WORK TO COMPLETE >> How many lines below hold "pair"? Answer with only the number.

----- DATA -----

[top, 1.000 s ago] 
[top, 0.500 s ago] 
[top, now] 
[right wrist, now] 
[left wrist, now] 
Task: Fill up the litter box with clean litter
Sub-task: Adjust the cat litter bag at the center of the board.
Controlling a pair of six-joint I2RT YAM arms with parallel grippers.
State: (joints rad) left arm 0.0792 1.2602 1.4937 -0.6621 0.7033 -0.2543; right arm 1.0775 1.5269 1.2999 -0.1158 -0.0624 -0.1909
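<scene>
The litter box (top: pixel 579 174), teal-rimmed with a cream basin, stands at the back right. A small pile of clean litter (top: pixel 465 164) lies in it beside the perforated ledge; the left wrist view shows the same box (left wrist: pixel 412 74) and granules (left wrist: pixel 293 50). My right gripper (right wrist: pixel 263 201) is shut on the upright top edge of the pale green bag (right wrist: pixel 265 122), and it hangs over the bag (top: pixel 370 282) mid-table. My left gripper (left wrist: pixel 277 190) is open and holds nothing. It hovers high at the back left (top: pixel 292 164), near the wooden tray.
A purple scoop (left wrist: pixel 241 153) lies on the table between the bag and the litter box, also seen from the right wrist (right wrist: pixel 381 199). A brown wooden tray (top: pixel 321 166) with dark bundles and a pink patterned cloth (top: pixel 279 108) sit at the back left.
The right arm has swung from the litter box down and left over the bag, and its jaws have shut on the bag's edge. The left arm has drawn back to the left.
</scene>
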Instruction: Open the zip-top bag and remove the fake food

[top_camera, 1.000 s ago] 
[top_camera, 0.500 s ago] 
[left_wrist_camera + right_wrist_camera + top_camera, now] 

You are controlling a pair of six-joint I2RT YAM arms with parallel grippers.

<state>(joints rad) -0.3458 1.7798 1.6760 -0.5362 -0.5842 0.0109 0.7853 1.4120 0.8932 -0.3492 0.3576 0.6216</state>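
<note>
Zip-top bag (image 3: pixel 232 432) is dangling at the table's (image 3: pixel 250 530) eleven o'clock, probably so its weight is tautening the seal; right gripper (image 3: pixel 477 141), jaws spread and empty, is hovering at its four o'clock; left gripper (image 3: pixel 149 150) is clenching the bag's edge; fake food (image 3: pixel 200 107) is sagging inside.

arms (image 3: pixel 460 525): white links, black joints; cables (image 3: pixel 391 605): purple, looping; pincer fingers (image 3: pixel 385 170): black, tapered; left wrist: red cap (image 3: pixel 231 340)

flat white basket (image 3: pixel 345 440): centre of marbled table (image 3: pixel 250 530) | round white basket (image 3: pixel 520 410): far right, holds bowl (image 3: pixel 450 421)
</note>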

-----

ANSWER TO THE EXERCISE >> 2